TASK DESCRIPTION »
Copy out each line of the data below in which "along" appears.
• • • • • • •
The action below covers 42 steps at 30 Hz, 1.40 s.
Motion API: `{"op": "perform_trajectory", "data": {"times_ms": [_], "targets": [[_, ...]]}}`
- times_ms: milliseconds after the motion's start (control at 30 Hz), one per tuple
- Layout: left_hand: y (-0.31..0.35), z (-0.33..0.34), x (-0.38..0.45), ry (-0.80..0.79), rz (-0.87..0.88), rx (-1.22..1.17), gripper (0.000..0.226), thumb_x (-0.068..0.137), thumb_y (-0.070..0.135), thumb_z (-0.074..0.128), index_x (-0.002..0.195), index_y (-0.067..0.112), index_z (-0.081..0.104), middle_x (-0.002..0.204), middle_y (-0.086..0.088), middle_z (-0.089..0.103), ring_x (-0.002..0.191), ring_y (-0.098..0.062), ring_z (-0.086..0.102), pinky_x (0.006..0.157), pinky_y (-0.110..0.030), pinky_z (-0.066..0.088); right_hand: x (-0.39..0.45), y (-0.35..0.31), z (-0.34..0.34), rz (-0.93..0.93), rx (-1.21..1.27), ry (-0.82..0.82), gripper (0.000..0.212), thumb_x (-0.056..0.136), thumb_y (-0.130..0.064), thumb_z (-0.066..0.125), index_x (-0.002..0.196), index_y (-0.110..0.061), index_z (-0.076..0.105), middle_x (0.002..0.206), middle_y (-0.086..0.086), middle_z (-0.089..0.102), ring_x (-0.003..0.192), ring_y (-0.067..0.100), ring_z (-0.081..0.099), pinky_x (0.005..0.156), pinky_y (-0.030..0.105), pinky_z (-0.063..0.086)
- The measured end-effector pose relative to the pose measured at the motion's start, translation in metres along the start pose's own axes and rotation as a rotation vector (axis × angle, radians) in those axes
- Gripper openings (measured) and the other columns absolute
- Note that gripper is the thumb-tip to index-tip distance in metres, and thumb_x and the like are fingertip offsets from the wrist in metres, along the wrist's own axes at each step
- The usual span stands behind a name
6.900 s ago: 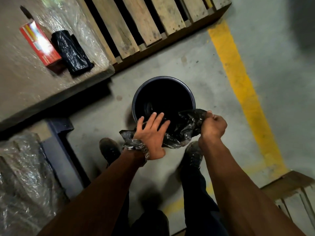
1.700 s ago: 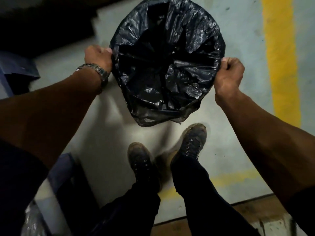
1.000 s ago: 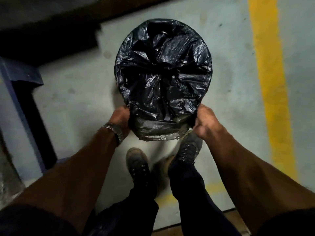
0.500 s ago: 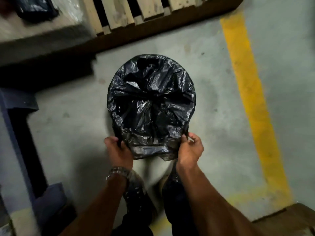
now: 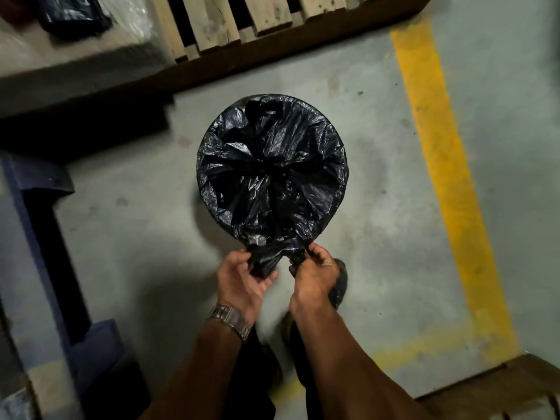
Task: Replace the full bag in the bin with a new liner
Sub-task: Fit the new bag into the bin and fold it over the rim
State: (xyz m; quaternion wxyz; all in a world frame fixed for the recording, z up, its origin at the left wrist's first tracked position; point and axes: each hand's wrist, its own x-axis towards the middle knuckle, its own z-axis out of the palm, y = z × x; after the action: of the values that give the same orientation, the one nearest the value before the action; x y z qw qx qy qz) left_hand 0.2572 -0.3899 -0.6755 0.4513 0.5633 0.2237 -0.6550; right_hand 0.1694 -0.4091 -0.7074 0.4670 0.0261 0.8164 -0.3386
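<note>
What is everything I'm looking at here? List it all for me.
liner: one, black, stretched over the bin's mouth, its slack bunched at the near edge
pallet: one, pale wood, top centre
yellow line: one, painted on the grey floor, right
blue frame: one, left edge
black bundle: one, on the ledge, top left
wooden board: one, brown, bottom right corner
shoe: one clearly seen, dark, behind the right hand
watch: one, silver, left wrist
left hand: grips the bunched slack
right hand: pinches the bunched slack
</note>
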Motion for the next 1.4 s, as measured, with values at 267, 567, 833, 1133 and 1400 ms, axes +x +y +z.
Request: {"op": "perform_trajectory", "data": {"times_ms": [267, 567, 833, 1133, 1400], "targets": [[-0.014, 0.002, 0.005, 0.212, 0.261, 0.534, 0.014, 0.086, -0.003, 0.059, 0.097, 0.005, 0.065, 0.087, -0.007, 0.071, 0.064, -0.011, 0.070, 0.057, -0.023, 0.057, -0.012, 0.006, -0.012, -0.295, -0.377, -0.007, 0.022, 0.085, 0.007, 0.057, 0.097, -0.002, 0.073, 0.098, 0.010, 0.069, 0.088, 0.022, 0.063, 0.084, 0.024, 0.050], [-0.015, 0.017, 0.020, 0.199, 0.097, 0.392, 0.014, 0.086, -0.003, 0.053, 0.079, 0.004, 0.063, 0.080, -0.013, 0.066, 0.073, -0.023, 0.063, 0.065, -0.027, 0.053, -0.013, 0.003, -0.011, -0.555, -0.778, -0.108, 0.011, 0.085, -0.002, 0.059, 0.081, -0.001, 0.069, 0.090, 0.011, 0.065, 0.077, 0.020, 0.055, 0.077, 0.028, 0.049], [-0.024, 0.028, 0.012, 0.142, 0.027, 0.396, 0.009, 0.087, 0.001, 0.059, 0.080, 0.007, 0.060, 0.082, -0.012, 0.065, 0.074, -0.022, 0.062, 0.070, -0.030, 0.053, -0.014, 0.000, -0.009, -0.507, -0.764, -0.154, 0.009, 0.084, 0.002, 0.059, 0.078, -0.002, 0.065, 0.092, 0.004, 0.055, 0.079, 0.022, 0.056, 0.071, 0.033, 0.051], [-0.015, 0.026, 0.014, 0.248, 0.117, 0.499, 0.018, 0.093, -0.002, 0.048, 0.079, 0.009, 0.050, 0.089, -0.015, 0.061, 0.074, -0.022, 0.059, 0.070, -0.030, 0.051, -0.020, 0.004, -0.029, -0.320, -0.528, -0.383, 0.020, 0.090, -0.012, 0.060, 0.078, -0.024, 0.070, 0.099, 0.005, 0.066, 0.089, 0.010, 0.060, 0.081, 0.018, 0.045], [-0.020, 0.002, 0.020, 0.176, -0.281, 0.048, 0.020, 0.097, 0.018, 0.044, 0.095, 0.004, 0.059, 0.064, -0.004, 0.058, 0.053, -0.010, 0.048, 0.046, -0.020, 0.044, -0.014, -0.004, -0.021, 0.113, -0.298, -0.437, 0.022, 0.092, -0.022, 0.063, 0.075, -0.009, 0.063, 0.068, 0.004, 0.063, 0.058, 0.013, 0.056, 0.058, 0.021, 0.053]]}}
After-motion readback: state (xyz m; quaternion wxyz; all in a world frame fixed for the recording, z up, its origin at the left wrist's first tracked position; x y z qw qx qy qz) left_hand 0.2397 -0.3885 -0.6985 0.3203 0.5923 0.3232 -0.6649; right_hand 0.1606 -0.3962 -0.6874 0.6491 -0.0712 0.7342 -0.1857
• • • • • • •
TASK RESULT »
- The measured end-effector pose relative to the pose measured at the motion's start, translation in metres along the start pose's own axes and rotation as a rotation vector (axis × angle, radians) in those axes
- Note that gripper is the thumb-tip to index-tip distance in metres, and thumb_x and the like are fingertip offsets from the wrist in metres, along the wrist's own axes at each step

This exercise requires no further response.